**AIM OF THE TASK:**
Give back each line of the listing below that contains the string "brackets".

**DATA SHOWN:**
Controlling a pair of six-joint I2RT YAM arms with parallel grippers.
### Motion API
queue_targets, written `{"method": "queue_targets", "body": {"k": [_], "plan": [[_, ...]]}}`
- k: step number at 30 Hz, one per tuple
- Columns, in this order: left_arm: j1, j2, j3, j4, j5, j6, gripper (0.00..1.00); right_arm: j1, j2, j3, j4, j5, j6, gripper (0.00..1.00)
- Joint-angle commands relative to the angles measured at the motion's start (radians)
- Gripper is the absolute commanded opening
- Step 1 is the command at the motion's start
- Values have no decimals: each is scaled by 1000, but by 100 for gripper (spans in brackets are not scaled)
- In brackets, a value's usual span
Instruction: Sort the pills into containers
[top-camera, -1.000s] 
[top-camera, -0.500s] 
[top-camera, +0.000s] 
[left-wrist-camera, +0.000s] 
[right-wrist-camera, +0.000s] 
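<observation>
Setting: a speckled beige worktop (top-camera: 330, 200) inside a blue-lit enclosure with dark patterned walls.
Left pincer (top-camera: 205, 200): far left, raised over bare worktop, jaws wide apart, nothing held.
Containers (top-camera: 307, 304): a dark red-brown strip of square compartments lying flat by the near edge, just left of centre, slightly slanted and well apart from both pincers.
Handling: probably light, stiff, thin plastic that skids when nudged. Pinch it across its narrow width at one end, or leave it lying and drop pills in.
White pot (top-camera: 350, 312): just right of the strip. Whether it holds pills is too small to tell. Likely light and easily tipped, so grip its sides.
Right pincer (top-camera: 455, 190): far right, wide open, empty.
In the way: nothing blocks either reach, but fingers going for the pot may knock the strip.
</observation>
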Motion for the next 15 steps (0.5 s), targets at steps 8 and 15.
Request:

**ANSWER TO THE PROBLEM:**
- Values have no decimals: each is scaled by 1000, but by 100 for gripper (spans in brackets are not scaled)
- In brackets, a value's usual span

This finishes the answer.